Similarly, Rwanda then was one of Africa’s poorest countries and plagued by political turmoil that would see it endure a shocking and devastating genocide a decade later. Today, Rwanda has not only overcome its turbulent past but is one of the continent’s most celebrated economic success stories, welcoming over 1.6 million international visitors last year.
Photo taken in 1992
This year’s 16th Kwita Izina Gorilla Naming Ceremony will be held virtually under the theme ‘Conservation and Sustainable Tourism – A Foundation for Future Generations.’ As Belise Kariza, the Rwanda Development Board’s Chief Tourism Officer said earlier this month: ‘Having Kwita Izina virtually this year gives us the opportunity to celebrate those who are at the forefront of protecting the endangered mountain gorillas and share Rwanda’s conservation success with Rwandans. We hope to inspire everyone to visit our beautiful country and experience the wonder of trekking to see the mountain gorillas in their natural habitat. Rwanda is open for tourism, and the sector underpins so much of our conservation work.
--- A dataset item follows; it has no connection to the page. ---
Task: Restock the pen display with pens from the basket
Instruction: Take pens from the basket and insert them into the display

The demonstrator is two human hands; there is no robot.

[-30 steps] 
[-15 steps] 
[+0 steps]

That’s why we are proud of the impact of sustainable tourism on our national development and environmental protection efforts.”
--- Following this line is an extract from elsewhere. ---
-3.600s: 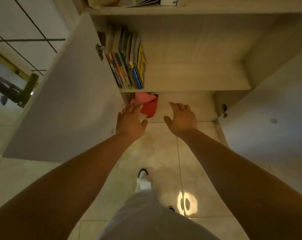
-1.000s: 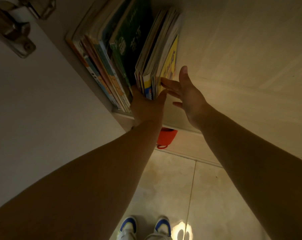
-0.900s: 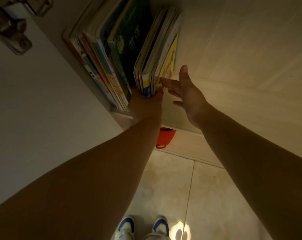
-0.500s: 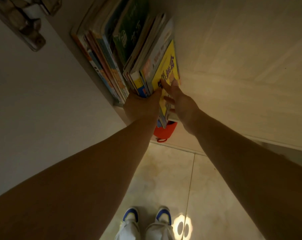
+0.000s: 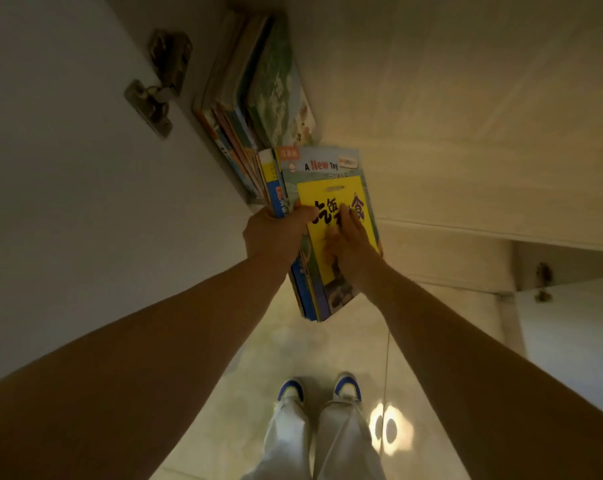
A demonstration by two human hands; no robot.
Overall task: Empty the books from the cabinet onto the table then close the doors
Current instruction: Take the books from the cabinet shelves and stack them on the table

With updates from the field on how rangers, vets and researchers work on a daily basis to protect gorillas as well as a handover ceremony of the community project that the Rwanda Development Board has initiated to improve access to potable water for the communities living around Nyungwe National Park, it’s well worth watching if you’ve experienced the wonder of a close encounter with the gorillas, or if it’s on your radar for your next trip to Africa.